# EXERCISE OBJECTIVE
In the entries below, find the line with "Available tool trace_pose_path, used" and the line with "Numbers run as". Reproduce those two lines and every line between them exactly, and nothing more.

Records from a data collection
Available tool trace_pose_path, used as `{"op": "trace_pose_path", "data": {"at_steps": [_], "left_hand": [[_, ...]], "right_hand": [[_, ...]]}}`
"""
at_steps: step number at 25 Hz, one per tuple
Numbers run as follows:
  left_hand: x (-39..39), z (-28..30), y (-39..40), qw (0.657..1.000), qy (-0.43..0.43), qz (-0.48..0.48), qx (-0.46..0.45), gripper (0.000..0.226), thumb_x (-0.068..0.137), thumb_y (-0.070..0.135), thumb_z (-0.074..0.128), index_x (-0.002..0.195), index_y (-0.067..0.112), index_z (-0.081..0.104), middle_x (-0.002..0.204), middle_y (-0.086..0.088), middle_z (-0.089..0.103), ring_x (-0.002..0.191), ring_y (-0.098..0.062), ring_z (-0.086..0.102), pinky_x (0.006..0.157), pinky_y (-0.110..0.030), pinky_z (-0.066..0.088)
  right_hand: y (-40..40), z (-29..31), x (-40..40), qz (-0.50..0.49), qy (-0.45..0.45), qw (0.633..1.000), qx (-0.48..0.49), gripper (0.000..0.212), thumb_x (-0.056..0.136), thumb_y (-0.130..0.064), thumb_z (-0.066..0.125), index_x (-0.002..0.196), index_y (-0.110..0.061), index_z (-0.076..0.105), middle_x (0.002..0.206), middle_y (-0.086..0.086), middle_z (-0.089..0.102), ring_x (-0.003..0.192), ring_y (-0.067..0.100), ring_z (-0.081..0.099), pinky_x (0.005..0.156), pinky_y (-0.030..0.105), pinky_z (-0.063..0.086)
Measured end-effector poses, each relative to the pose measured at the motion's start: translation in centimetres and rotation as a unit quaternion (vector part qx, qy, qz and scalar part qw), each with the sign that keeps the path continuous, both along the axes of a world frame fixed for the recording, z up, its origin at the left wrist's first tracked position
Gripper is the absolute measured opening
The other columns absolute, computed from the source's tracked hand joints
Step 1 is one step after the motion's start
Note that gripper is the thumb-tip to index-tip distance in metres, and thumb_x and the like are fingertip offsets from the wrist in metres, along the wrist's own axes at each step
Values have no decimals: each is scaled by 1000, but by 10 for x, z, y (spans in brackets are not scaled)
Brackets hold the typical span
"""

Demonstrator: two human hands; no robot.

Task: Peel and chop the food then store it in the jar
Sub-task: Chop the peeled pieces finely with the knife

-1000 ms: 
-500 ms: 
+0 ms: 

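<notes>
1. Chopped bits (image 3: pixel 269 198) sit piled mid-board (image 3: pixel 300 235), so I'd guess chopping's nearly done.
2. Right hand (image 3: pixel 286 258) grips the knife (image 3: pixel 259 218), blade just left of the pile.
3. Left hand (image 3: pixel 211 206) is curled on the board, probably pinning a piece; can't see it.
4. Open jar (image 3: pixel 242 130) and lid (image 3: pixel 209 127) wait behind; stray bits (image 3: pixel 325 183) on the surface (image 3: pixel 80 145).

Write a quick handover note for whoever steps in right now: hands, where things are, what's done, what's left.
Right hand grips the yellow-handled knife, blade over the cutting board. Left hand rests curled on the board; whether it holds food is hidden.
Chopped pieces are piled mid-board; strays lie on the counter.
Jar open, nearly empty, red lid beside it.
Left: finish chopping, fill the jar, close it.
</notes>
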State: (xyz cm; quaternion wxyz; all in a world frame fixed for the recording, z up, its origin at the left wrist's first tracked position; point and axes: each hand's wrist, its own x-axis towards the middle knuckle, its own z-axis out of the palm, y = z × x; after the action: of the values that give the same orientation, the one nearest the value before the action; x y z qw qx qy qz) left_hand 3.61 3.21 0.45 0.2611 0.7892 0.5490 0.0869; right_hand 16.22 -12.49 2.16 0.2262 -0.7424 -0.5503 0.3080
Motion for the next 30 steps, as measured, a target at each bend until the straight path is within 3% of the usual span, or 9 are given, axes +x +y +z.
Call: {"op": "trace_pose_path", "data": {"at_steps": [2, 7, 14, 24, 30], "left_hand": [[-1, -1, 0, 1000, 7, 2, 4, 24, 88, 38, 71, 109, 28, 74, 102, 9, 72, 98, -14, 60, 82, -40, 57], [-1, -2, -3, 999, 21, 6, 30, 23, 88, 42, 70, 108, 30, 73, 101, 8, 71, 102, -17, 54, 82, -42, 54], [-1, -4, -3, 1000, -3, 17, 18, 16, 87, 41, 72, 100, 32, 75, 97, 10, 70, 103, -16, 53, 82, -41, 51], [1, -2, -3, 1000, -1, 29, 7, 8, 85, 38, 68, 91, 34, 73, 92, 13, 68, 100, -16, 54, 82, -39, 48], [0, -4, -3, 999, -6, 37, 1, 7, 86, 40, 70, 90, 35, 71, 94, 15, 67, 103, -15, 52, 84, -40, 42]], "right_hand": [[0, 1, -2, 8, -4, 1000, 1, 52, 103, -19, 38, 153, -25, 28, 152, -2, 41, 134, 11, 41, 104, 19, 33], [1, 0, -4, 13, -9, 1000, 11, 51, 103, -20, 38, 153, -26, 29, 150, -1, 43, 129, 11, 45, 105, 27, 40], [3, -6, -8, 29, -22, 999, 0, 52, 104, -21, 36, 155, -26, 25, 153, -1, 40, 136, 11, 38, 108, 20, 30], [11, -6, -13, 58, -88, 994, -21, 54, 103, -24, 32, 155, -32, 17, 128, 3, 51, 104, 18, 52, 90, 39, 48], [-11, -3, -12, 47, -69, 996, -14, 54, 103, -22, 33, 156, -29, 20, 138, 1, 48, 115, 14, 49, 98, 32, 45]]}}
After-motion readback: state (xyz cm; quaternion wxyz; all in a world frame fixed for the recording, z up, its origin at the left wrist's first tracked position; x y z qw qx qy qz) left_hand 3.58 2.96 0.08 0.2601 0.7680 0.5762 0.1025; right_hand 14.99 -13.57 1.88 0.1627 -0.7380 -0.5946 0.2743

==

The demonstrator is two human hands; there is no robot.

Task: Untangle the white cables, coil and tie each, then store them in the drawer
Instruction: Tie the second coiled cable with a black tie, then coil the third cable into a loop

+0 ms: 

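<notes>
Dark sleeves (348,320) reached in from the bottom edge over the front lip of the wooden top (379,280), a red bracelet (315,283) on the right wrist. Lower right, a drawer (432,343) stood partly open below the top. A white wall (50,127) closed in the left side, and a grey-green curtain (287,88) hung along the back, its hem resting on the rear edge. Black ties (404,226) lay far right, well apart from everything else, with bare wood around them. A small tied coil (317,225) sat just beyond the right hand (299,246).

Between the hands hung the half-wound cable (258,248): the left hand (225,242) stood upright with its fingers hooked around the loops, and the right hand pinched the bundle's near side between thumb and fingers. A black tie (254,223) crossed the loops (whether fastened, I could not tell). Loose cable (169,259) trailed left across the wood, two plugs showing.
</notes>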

# ANSWER TO THE PROBLEM
Available tool trace_pose_path, used as `{"op": "trace_pose_path", "data": {"at_steps": [_], "left_hand": [[_, ...]], "right_hand": [[_, ...]]}}`
"""
at_steps: step number at 25 Hz, one per tuple
Numbers run as follows:

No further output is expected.